Fort Smith’s Ball­man El­e­men­tary School im­proved test re­sults by al­most 14 points as com­pared with the 2017 re­sults. As a re­sult, Ball­man’s over­all ESSA School In­dex score rose by 8.38 points to 79.25, which is a B but is just .01 of a point short of an A let­ter grade.

Prin­ci­pal Lori Grif­fin said her school re­ceived a grant to test the pro­fes­sional learn­ing com­mu­ni­ties model of op­er­at­ing. Con­sul­tants worked in the build­ing last year, coach­ing teach­ers on ways to help pupils.

“We re­ally grew in our learn­ing,” Grif­fin said.

“It’s a to­tal change of cul­ture,” she also said about the en­hanced level of col­lab­o­ra­tion among teach­ers in their plan­ning lessons and as­sess­ing stu­dent progress.

The school stops core in­struc­tion for 30 min­utes ev­ery day dur­ing which time teach­ers and all other staff mem­bers — state-li­censed and non­li­censed — work with small groups of chil­dren to ad­dress their aca­demic needs.

“We’re look­ing at data on a daily ba­sis and guid­ing our in­struc­tion based on that data,” Grif­fin added.

The Farm­ing­ton School Dis­trict’s Bob Fol­som El­e­men­tary School, which serves kinder­garten-through-third-graders, had a 20.43 point gain in achieve­ment on the As­pire tests last spring, which kicked the school’s over­all ESSA In­dex score to 80.69, an A.

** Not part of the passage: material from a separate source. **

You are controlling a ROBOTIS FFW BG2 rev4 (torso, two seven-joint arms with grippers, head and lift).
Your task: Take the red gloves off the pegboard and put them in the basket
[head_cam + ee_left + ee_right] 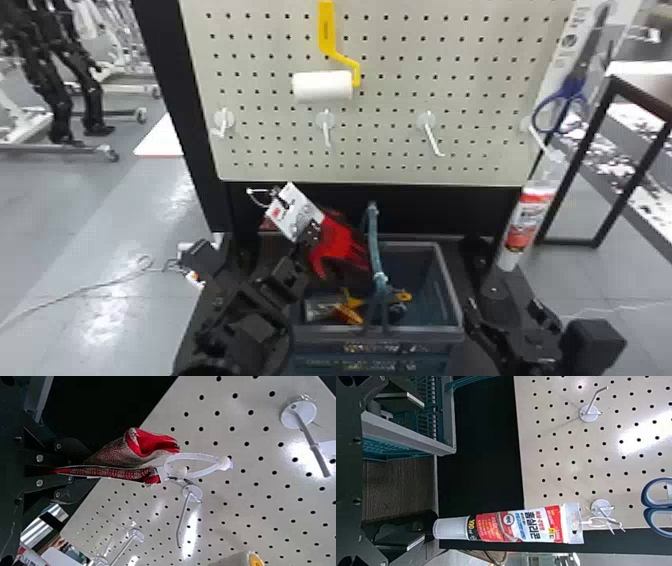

Fol­som Prin­ci­pal Shan­non Cantrell at­trib­uted the gain in large part to ex­pand­ing the use of Chrome­book com­put­ers among third-graders in their rou­tine school work to fa­mil­iar­ize them with the tech­nol­ogy.

“In third grade we have worked to be closer to a [one-stu­dent, one-com­puter ra­tio], be­cause that is the very first year kids take the ACT As­pire test, and it is all on the com­puter,” Cantrell said. “That’s a big dif­fer­ence when you are used to do­ing ev­ery­thing with pa­per and pen­cil.”